Food Safety: You can drink the tap water everywhere — it’s often superior to bottled Alpine water. Street food is overwhelmingly safe and glorious: focus on the Würstelstande (sausage stands) where the turnover is high and the condiments are fresh. A Käsekrainer (cheese-filled sausage) with a crusty roll and a dab of sweet mustard is about €4.50 ($4.90). At Heurigen (wine taverns) in the Vienna Woods or the Wachau, the buffet is self-serve; use the serving utensils, not your own fork. In mountain huts, the milk in your coffee and the cheese on your Brettljause (charcuterie board) likely came from the cows you passed on the hike up. The one rule: if you’re at a market and see something labeled ‘Speck,’ try it. It’s not bacon; it’s a smoked, dry-cured ham that’s the soul of Tyrolean cooking, and it’s perfectly safe — and unforgettable.
When to Visit
Austria’s calendar is a dance between Alpine snow and vineyard sun, and your ideal month depends entirely on what you’ve come to hear — the crunch of ski boots on fresh powder or the clink of wine glasses in a cobbled courtyard. December is pure magic but comes at a cost: Christkindlmarkt season sees hotel prices in Vienna and Salzburg spike by 60% or more. The air smells of Glühwein (mulled wine, €4 / $4.30) and roasted chestnuts, but the crowds around the Rathaus are shoulder-to-shoulder.
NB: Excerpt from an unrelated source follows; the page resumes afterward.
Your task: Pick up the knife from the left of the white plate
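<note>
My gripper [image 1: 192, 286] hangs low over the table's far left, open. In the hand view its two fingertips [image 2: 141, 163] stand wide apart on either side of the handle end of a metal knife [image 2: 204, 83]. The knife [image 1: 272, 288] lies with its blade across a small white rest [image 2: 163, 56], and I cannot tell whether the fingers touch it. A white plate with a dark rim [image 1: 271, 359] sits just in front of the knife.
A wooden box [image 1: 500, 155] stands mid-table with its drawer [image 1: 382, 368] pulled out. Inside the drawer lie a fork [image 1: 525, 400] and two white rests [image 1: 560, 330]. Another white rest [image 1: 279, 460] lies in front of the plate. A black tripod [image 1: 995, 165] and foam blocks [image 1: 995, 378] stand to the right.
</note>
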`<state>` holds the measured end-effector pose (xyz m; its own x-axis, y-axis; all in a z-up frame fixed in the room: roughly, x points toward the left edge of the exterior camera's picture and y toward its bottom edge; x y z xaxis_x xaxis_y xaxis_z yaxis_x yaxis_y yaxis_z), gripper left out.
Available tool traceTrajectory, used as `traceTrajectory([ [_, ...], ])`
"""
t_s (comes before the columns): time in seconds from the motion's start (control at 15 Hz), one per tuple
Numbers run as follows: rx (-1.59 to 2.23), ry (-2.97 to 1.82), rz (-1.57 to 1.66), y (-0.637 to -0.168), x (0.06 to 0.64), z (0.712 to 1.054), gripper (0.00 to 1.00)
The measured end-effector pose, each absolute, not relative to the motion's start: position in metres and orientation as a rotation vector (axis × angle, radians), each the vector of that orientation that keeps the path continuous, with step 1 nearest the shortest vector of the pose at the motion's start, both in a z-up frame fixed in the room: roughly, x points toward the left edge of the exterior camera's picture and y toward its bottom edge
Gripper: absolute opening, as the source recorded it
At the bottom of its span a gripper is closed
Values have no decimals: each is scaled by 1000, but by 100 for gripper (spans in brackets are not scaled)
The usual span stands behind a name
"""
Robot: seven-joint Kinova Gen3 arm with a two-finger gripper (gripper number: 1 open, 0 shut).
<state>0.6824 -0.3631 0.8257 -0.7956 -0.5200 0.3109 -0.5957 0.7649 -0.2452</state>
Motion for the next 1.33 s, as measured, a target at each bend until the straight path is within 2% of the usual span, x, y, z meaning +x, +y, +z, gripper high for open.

January-March is for skiers; resorts like St. Anton are packed and premium, but you can find relative quiet and value in lesser-known valleys like the Ötztal. Come April-May, the snow melts into wildflower meadows. This is the sweet spot: temperatures in the lowlands are a pleasant 15-20°C (59-68°F), the Easter markets are charming without the Christmas frenzy, and you can have Melk Abbey’s terraces mostly to yourself. Hotel rates are reasonable, perhaps 20% lower than peak summer. June-August brings the opera and festival season — Salzburg Festival tickets command top dollar, and Vienna’s inner district hotels fill up. Temperatures can reach a humid 30°C (86°F) in the cities, but the Alps offer cool relief. This is when the Heurigen in Grinzing serve this year’s crisp white wine. September-October is arguably the best time for most travelers. The weather is still mild (10-18°C / 50-64°F), the vineyards of the Wachau Valley turn gold and crimson, and the ‘Indian Summer’ (Altweibersommer) light is spectacular. Crowds thin after mid-September, and you can often find flight deals. By November, the gray ‘fifth season’ sets in — museums are empty, but so is the sky. It’s a time for cozy coffee houses, not mountain vistas. For a single recommendation? Come in late September. You’ll catch the last of the warmth, the first of the harvest, and a moment of quiet before the Christmas glitter descends.